免震住宅の家づくりの流れ
地盤調査
地震に強く長持ちする家を建てるためには、建物本体を強い構造にする事はもちろん、基礎が地盤の状態に合っている事が大切になります。そこで免震住宅を建てる前に、土地が免震住宅に適しているかどうか、地盤の調査が必要となります。そのため、現地にて地盤調査を行います。(免震住宅を建てる場合の敷地地盤条件としては、第1種地盤又は、液状化のおそれのない第2種地盤であることが要求されます。)
地盤改良
地盤調査の結果、建物に対し軟弱地盤(耐力不足)と判定される場合は、その地盤に適した改良工法を選択し強固な地盤に造り変えます。
基礎工事
基礎は鉄筋とコンクリートでつくられています。住宅を支える大事な基礎にはさまざまな種類があります。免震住宅はベタ基礎工法となります。地震の力を直接受ける免震住宅の基礎では、通常の基礎構造に比べ強固に設計されます。今回の基礎は、建物の建つ範囲の地盤全てに、鉄筋(異形棒鋼D13@20cm)をサイの目状に上下ダブルに組み上げ、立上り部の鉄筋(異形棒鋼D13@20cm)もこの時一緒に組上げていきます。配筋完了後、建物の範囲全てに生コンクリート(Fq:24N/mm2)を20cmの厚さで流し込み、強固な耐圧版を造ります。
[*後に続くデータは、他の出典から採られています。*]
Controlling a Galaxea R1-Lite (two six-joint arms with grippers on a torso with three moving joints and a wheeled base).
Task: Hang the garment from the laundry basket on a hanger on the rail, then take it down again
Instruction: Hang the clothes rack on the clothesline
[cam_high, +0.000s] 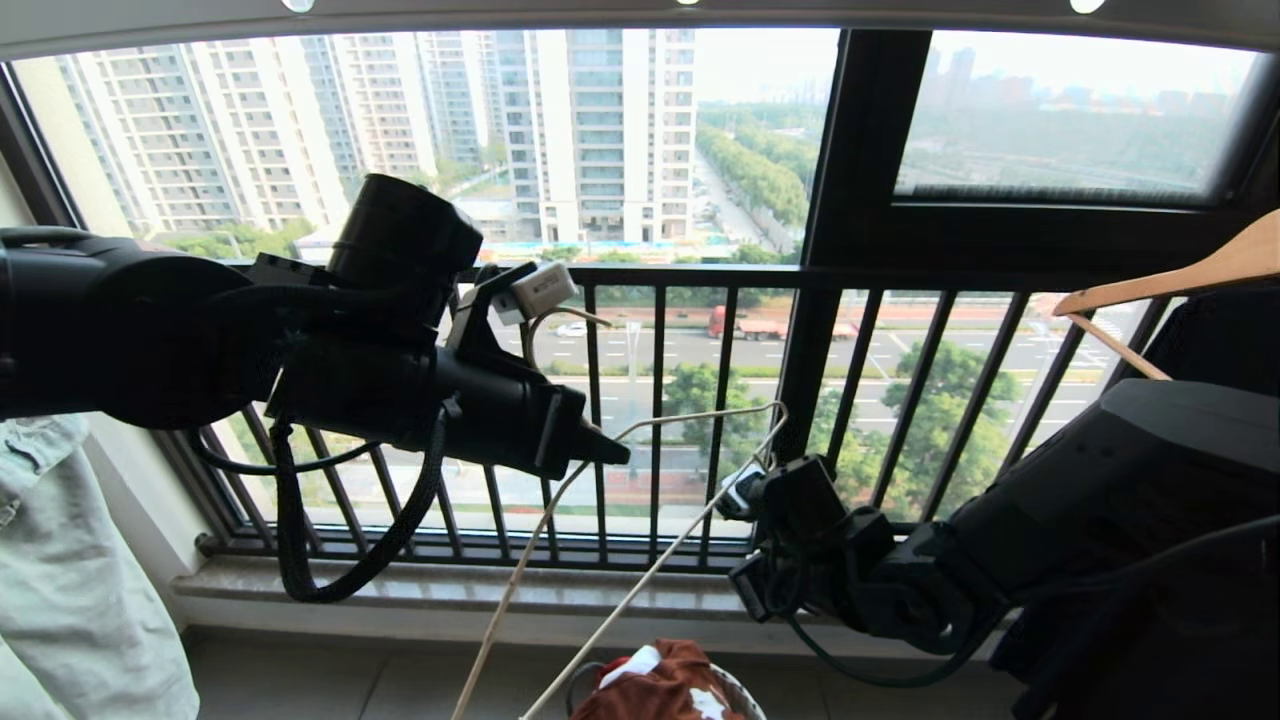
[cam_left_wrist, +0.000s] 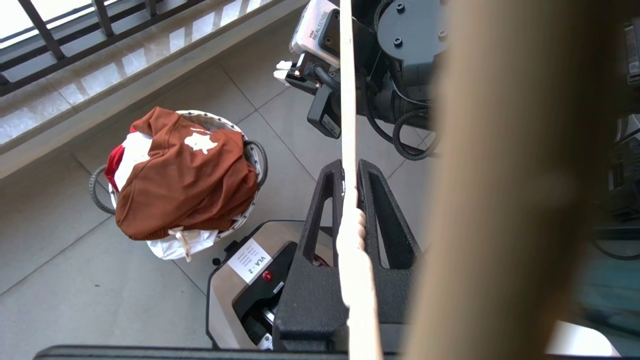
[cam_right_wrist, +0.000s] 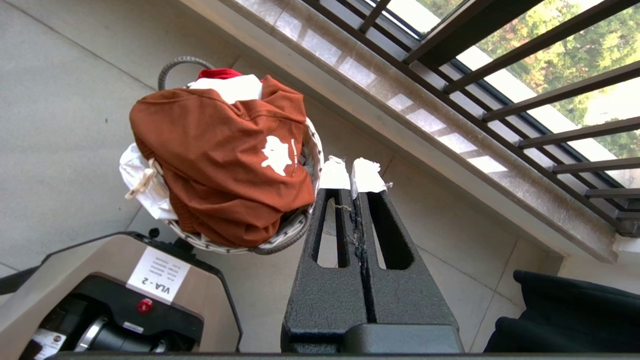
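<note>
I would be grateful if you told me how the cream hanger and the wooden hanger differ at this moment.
The cream hanger is thin, wire-like and pale; the wooden hanger is thick and light brown. The cream hanger is clamped in the left tool, slanting down toward the laundry basket; the wooden hanger is in neither tool, at the right edge of the head view above the right arm, and what it hangs from is out of view. Both have sloping shoulders.

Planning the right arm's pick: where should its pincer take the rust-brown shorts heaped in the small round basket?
Grip the gathered waistband edge by the white drawstring of the rust-brown shorts, coming from above: they mound over the basket rim, and that bunched edge overhangs free.
</note>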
コンクリートが固まり次第、立上り部の型枠を組上げて、20cm程度の高さで生コンクリート(Fq:24N/mm2)を流し込み、コンクリートが固まるまで養生期間を取ります。その後、型枠を外して完了です。 中央部分の凹部は建物完成後、この部分に入り免震装置を点検するための物です。
※ 当社比較
鋼製架台
基礎完了後、いよいよ免震装置の設置です。1基づつ慎重に取付位置レベル等を確認しながら設置していきます。(転がり免震支承、引き抜き防止付転がり免震支承、全方位型油圧ダンパー、風揺れ固定装置)その後、溶融亜鉛メッキされた鋼架台を、免震装置の上部にレッカーを使って組み立てていきます。架台をつなぐボルトやプレートなど、全ての鋼材はサビなどに腐食効果のある溶融亜鉛メッキで加工された物を使用しています。溶融亜鉛メッキされた身近な物には、送電線の鉄塔などがあります。
組立が全て完了した後、免震装置の検査資格を持つ当社の維持管理技術者が、チェック項目に従い検査を行い、免震装置と鋼製架台の設置工事が完了します。
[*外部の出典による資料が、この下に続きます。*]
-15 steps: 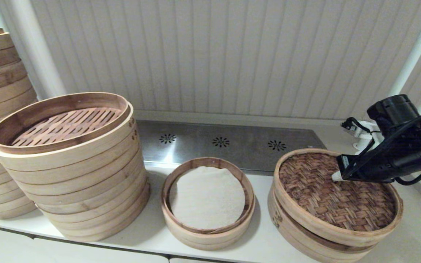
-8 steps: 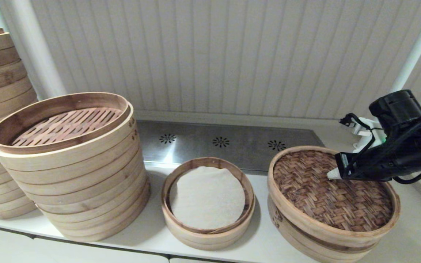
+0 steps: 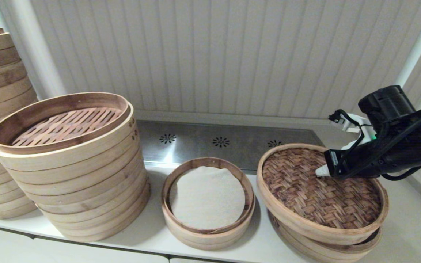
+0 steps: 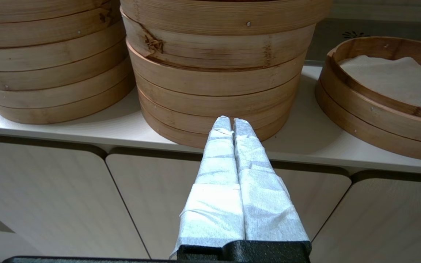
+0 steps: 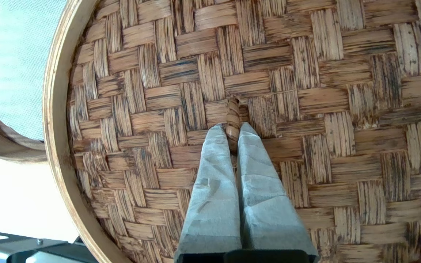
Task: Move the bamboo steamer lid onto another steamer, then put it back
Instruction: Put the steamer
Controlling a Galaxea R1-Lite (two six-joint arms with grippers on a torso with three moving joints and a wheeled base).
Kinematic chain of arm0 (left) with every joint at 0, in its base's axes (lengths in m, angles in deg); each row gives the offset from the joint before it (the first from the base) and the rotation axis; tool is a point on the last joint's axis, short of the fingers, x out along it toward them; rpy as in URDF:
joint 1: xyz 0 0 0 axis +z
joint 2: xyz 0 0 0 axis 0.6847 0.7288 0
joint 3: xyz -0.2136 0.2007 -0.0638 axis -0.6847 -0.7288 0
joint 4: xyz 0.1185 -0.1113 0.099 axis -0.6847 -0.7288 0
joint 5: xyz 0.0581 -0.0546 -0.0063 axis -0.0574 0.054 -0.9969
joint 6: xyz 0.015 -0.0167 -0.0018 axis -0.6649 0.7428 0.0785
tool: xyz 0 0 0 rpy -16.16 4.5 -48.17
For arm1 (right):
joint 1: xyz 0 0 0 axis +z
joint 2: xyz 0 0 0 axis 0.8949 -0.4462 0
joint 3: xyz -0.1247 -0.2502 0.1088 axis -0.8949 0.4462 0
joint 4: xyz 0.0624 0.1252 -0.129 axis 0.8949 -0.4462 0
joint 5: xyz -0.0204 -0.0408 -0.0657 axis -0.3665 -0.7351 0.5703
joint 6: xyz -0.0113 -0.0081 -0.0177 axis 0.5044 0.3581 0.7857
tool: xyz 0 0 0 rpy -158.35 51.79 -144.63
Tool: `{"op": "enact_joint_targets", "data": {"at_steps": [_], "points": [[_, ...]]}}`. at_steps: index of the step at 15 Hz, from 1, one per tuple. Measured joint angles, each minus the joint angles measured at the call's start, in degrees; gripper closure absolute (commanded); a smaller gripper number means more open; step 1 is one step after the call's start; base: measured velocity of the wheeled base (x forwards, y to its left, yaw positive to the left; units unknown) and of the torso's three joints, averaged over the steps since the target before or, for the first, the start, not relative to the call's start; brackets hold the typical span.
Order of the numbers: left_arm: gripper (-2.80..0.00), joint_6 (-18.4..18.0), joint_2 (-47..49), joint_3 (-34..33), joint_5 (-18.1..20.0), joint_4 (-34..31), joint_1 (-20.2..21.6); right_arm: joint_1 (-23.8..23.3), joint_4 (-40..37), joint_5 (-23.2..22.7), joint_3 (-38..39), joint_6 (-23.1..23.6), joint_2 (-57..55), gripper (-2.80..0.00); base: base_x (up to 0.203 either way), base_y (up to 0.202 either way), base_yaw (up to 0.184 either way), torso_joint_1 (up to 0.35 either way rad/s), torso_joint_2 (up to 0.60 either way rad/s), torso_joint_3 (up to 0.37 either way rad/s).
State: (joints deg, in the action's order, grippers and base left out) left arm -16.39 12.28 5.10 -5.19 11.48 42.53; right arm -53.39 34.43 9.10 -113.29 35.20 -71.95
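From the head view, we see the right gripper (image 3: 320, 171) pinching the small knot at the centre of the bamboo steamer lid (image 3: 320, 193), which hangs tilted just above the wider basket (image 3: 342, 244) at the right end of the counter (image 3: 254, 244). Another steamer (image 3: 207, 202), cloth-lined, sits just to its left; the tall stack (image 3: 68, 164) stands further left, well clear of the path. We judge the lid light and stiff, though held by one knot it may swing or tip. In the left wrist view, the left gripper (image 4: 231, 126) is parked below the counter edge, its wrapped fingers pressed together on nothing. In the right wrist view, the right gripper's fingers (image 5: 216, 175) are closed tight on the woven knot (image 5: 233, 120), the only handhold.
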Motion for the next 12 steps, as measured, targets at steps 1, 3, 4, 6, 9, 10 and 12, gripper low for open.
{"op": "enact_joint_targets", "data": {"at_steps": [1, 3, 4, 6, 9, 10, 12], "points": [[0.00, 0.0, 0.0, 0.0, 0.0, 0.0, 0.0, 0.4, 0.0, 0.0, -0.5, 0.0, -0.2, 0.00, 0.000, 0.000, 0.000, 0.000, 0.00, 0.000], [0.00, 0.0, 0.0, 0.0, 0.0, 0.0, 0.0, 1.2, 0.0, -0.1, -1.1, 0.0, -0.6, 0.00, 0.000, 0.000, 0.000, 0.000, 0.00, 0.000], [0.00, 0.0, 0.0, 0.0, 0.0, 0.0, 0.0, 1.6, 0.1, -0.2, -1.4, 0.0, -1.0, 0.00, 0.000, 0.000, 0.000, 0.000, 0.00, 0.000], [0.00, 0.0, 0.0, 0.0, 0.0, 0.0, 0.0, 2.7, 0.1, -0.3, -2.2, 0.0, -1.9, 0.00, 0.000, 0.000, 0.000, 0.000, 0.00, 0.000], [0.00, 0.0, 0.0, 0.0, 0.0, 0.0, 0.0, 4.8, 0.1, -0.4, -3.9, 0.0, -3.4, 0.00, 0.000, 0.000, 0.000, 0.000, 0.00, 0.000], [0.00, 0.0, 0.0, 0.0, 0.0, 0.0, 0.0, 5.4, 0.1, -0.5, -4.6, 0.0, -3.9, 0.00, 0.000, 0.000, 0.000, 0.000, 0.00, 0.000], [0.00, 0.0, 0.0, 0.0, 0.0, 0.0, 0.0, 7.2, 0.1, -0.5, -6.4, 0.0, -5.2, 0.00, 0.000, 0.000, 0.000, 0.000, 0.00, 0.000]]}}
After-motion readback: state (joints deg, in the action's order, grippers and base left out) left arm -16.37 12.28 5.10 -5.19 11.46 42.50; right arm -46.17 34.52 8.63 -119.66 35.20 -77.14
鋼製架台工事が完了した後は、一部の作業を除けば通常の木造住宅を建てる作業工程とほとんど変わりません。
建築工事
鋼製架台工事が完了した後は、一部の作業を除けば通常の木造建築を建てる作業工程と変わりません。見た目にもほとんどの人が免震住宅であることに気付くことはないでしょう。